Publications

Real-Time Mobile Transition Matrix Entropy Based on Eye and Head Movements

Authors: Krzysztof Krejtz, Chris J. Hughes, Iga Stasiak, Andrew Duchowski, Izabela Krejtz

 Abstract 

A novel second-order entropy-based oculometric, mobile transition matrix entropy (MTME), is presented for use in mobile eye tracking. Our approach calculates the MTME on the spheric gaze transition matrix, which is based on a sphere around each individual divided into equal-size plates (areas-of-interest). This approach allows for the correction of gaze location by head and body movements. Additionally, we demonstrate that the present approach is suitable for the calculation of eye movement entropy in real-time which opens the possibilities for use in human-computer interaction based on users’ attention characteristics. We provide empirical evidence from a collaborative task focused on climate change mitigation, demonstrating that MTME effectively captures collaboration dynamics by differentiating between interaction phases and video viewing. The paper presents the method’s details and discusses the metric’s sensitivity and analytical utility.

Enhancing Climate Information Accessibility: the Influence of Gaze Cues

Authors: Iga Stasiak, Krzysztof Krejtz, Birgit Kopainsky, Morten Fjeld, Izabela Krejtz

 Abstract 

Climate change data is complex and difficult to interpret, which may hinder public participation in mitigation efforts. This study examines whether gaze cueing can enhance the accessibility of this information by directing visual attention in the climate information- based collaboration task. Twenty participants collaborated in groups of four on a climate-related task while wearing mobile eye trackers. In the experimental condition, participants received gaze cues in an instructional video before performing the task, the purpose of which was to choose the best strategy to mitigate climate change. Statistical analysis using the Levenshtein distance on scanpaths showed that gaze cues fostered attention synchronization. The find- ings suggest that gaze cues in groups effectively guide attention through complex climate information, which is the first step to its comprehension.

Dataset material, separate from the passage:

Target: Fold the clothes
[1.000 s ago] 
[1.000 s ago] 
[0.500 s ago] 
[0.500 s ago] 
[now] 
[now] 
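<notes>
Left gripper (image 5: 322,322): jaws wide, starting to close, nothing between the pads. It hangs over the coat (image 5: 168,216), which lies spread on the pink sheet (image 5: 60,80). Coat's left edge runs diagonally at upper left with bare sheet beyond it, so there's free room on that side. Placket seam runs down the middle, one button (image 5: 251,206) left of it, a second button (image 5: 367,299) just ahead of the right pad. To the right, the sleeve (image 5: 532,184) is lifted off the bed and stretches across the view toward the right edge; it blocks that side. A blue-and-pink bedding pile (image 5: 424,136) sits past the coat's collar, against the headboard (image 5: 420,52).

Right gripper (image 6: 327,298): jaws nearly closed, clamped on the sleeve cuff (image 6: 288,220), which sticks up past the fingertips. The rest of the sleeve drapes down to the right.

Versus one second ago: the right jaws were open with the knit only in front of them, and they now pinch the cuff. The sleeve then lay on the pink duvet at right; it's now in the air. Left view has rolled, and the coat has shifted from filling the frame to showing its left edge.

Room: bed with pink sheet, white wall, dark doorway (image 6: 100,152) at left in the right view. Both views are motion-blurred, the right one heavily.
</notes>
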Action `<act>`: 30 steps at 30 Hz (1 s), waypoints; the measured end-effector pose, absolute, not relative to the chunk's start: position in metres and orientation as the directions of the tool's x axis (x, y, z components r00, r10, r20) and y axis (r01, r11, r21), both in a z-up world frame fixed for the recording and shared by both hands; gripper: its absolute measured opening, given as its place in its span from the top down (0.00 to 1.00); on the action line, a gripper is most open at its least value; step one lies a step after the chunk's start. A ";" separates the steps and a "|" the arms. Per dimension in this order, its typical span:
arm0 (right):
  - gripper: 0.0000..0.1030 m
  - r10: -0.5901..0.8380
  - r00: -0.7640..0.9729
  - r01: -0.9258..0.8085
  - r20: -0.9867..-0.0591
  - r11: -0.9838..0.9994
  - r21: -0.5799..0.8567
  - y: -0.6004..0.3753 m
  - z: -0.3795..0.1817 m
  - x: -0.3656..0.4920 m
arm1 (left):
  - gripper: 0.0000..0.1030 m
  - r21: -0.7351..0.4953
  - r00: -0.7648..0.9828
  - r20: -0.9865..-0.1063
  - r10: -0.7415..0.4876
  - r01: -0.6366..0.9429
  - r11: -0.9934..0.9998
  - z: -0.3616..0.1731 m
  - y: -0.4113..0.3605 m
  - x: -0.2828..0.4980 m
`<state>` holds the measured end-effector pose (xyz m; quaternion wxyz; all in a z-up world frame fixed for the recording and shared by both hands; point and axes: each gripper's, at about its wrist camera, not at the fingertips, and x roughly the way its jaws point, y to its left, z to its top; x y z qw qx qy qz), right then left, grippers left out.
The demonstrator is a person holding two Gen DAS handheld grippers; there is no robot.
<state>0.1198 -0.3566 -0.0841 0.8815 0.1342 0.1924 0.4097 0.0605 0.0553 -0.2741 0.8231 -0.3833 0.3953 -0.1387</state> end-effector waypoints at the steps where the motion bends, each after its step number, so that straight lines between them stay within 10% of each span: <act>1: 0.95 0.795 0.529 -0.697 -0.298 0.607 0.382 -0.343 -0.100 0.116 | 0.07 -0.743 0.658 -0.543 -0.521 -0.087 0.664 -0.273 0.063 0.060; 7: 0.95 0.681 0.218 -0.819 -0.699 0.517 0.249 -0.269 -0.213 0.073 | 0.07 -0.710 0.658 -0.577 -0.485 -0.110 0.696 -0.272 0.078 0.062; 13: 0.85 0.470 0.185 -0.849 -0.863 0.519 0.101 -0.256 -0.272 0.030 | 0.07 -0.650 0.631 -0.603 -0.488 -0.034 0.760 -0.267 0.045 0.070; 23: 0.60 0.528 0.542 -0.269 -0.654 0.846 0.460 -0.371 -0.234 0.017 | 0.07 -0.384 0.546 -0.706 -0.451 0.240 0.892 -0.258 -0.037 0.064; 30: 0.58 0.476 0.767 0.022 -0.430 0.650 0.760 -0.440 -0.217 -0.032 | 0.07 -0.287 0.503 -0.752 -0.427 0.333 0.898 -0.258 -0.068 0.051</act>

AI-powered smartphones and phygital tourism experiences: implications and future research directions 

Authors: Uglješa Stankov, Ulrike Gretzel, Miroslav D. Vujičić

 Abstract 

The integration of artificial intelligence (AI) into smartphones represents a transformative shift in mobile technology, enabling smartphones to seamlessly blend physical and digital realms and thereby enhance phygital tourism experiences. This viewpoint explores the implications of AI-powered smartphones for phygital tourism experiences by focusing on new ways of interaction with smart tourism destinations based on pervasiveness, agile integrations, and capabilities for hyper-customization. It also presents the potential impacts of these interactions, including the supporting, enhancing, and transforming impacts of AI-powered smartphones in phygital tourism experiences. In addition, it explores new research directions, such as perceptions of and interactions with smart destinations, deeper integration with extended reality technologies, the humanizing aspects of AI, well-being effects, and the ethical considerations of responsible AI. The article is conceptual, synthesizing insights from smart tourism, artificial intelligence, phygital marketing, and related fields. A primary goal is to identify new avenues for enhancing phygital tourism experiences and to provide some insights into AI in this evolving field. 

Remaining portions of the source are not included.